Thursday, 7 March 2013

Wanted: Renaissance Man / Woman / Person

Warning: this post may contain traces of irony and humo(u)r.

Melvyn Bragg is admirable on "In Our Time" (BBC Radio 4). I don't hear a lot of admiration expressed for him: many people make mocking, snide remarks about his wonderful hair, but I have no such hang-ups.

And I do admire the way he copes with literature, philosophy, anthropology, linguistics and even, um, science - ok, I know linguistics is the scientific study of language etc, but I mean quantum physics, or superconductors or, today, absolute zero (no caps, @GuardianStyle?).

I also appreciate the way he really tries to make science understandable for himself and the intelligent lay-person. He tries to strip away jargon and pin the experts down to something that can be expressed and understood.

Often, however, the experts and, dare I say it, the scientists in particular, fail to come up to his standards. Language (or their use of it) does not seem capable of expressing the concepts, or even the data. So they are fall back on analogies, mundane examples of footballs (round ones, ok?), oranges or plates and so on, or into absurd terms and concepts like "the Big Bang".

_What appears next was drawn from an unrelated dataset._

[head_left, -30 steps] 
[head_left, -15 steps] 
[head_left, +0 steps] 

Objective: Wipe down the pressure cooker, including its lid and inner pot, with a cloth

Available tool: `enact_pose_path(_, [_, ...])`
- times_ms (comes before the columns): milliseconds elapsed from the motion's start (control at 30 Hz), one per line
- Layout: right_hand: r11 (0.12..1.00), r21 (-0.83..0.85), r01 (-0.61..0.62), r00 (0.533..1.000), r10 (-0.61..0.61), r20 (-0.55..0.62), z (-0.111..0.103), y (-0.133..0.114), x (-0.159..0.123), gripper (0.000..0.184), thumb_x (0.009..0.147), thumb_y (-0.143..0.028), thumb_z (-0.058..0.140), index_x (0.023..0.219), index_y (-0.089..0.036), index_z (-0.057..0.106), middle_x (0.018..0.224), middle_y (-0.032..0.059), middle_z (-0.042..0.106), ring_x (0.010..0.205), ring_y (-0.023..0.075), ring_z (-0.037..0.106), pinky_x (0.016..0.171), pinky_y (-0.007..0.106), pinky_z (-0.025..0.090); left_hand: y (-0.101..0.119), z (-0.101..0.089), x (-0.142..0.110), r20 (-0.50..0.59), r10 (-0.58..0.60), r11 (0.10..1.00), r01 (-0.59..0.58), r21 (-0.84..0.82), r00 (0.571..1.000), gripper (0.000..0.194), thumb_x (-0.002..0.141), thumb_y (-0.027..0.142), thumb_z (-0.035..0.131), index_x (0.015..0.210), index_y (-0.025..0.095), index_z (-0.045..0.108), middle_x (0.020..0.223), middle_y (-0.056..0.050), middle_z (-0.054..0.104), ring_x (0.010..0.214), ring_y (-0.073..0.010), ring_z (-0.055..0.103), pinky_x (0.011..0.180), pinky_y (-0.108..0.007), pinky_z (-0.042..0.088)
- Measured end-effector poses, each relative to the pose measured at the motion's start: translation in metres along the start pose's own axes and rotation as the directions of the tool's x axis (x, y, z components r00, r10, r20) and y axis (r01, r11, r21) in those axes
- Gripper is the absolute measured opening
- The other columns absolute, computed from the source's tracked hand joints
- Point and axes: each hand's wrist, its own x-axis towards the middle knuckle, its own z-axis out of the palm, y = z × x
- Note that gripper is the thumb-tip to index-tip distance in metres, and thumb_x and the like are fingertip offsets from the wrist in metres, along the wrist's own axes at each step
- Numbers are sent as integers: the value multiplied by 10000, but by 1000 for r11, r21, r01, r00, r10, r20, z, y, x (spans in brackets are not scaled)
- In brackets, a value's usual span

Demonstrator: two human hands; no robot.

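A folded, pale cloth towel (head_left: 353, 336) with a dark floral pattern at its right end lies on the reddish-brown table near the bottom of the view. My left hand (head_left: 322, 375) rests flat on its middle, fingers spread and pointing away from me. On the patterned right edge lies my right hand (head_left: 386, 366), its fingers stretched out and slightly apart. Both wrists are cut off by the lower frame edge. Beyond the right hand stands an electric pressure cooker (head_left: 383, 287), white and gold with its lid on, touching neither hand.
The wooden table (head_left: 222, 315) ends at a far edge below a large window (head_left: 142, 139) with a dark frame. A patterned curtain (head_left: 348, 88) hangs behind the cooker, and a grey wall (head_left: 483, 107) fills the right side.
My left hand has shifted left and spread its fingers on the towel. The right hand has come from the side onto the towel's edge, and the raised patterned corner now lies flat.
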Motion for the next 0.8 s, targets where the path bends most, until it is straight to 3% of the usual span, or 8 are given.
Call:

This was coined by Sir Fred Hoyle, I believe, to mock the silliness of the idea that time and space and matter came into existence at one moment in the past. (But unfortunately it caught on, not just as a simple, headline term but also perhaps as the sort of simplistic concept or answer that people seem to long for.) So where did the original matter come from? Where did this intense explosion occur? If space did not exist, where did it happen etc? But the data, as we have it and understand it, seems to point to expanding universe, so, they tell us, it must have had a starting point etc. Aren't  we getting into irrational territory here, dare I say? People will fall back on the big G word in a moment. Surely, the situation is is, is that we just have only a tiny amount of data and don't really understand it? So we are forced into these silly and simplistic phrases and concepts.

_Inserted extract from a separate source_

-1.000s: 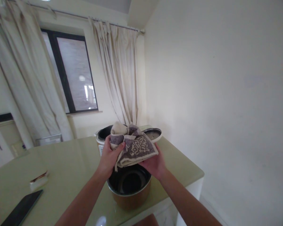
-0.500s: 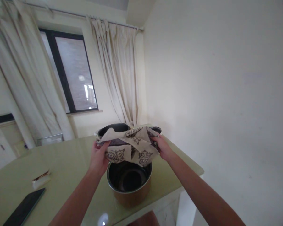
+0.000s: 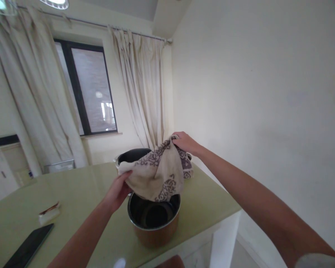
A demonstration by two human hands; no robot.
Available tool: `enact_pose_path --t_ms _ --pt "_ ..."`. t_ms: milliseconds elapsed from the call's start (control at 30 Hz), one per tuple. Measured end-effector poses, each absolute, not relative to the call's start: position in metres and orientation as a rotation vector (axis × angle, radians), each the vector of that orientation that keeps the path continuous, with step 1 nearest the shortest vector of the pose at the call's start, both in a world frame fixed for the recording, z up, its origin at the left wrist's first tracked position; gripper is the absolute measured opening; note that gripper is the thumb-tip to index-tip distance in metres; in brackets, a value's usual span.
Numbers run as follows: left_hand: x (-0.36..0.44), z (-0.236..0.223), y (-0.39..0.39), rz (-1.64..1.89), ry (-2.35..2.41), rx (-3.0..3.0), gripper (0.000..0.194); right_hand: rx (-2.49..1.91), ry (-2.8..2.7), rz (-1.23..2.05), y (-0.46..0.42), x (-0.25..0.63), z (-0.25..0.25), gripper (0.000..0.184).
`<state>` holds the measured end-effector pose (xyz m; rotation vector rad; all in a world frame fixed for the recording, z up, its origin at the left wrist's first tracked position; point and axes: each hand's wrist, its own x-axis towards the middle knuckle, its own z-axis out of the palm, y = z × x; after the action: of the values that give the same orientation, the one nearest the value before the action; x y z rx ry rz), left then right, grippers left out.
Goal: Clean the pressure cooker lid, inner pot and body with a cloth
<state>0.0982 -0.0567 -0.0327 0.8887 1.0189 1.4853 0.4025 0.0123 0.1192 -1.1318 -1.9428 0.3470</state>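
Observation:
A beige cloth [image 3: 153, 175] with a dark purple-brown pattern hangs between my hands, above the table. My left hand [image 3: 118, 191] pinches its lower left edge. Higher up, my right hand [image 3: 184, 143] grips a gathered corner, so the cloth slopes down to the left. Below it stands a copper-brown pot [image 3: 156, 234] with a dark inside, its far rim partly covered by the cloth. Behind the cloth, a second dark-lined pot [image 3: 132, 154] shows only in part.
The pale green table [image 3: 80, 193] ends at a corner on the right, near the white wall [image 3: 257, 111]. A dark flat tablet-like object [image 3: 29, 245] and a small white packet [image 3: 48, 213] lie on the left. Curtains [image 3: 142, 82] hang beside the window behind.
My right hand has risen, lifting its end of the cloth, which now hangs more spread out and slanted. My left hand stays low, with the cloth still held.

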Motion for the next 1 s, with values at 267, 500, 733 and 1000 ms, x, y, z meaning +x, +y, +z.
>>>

Melvyn gamely battles on against this sort of thing, trying to make them speak clearly and understandably. He isn't really a renaissance man, equally at home with science and arts but he's pretty good. If only the scientific experts could have some of his art or language skills.

Give the man a medal, I say,  or make him a "Sir Bragg", or something... Oh, have they?


  1. For a less flattering portrait of Melvyn Bragg, see Pauline Foster’s posts here and here

    1. It is good to hear someone prepared to have a go at many subjects, but rather annoying when he gets your own one wrong, I agree. Thanks.

  2. Thanks, I'll have a look. Know anyone who would be as good?

  3. He knows little about linguistics but in a discussion he would ask some relevant questions. He's about the best all-rounder, no?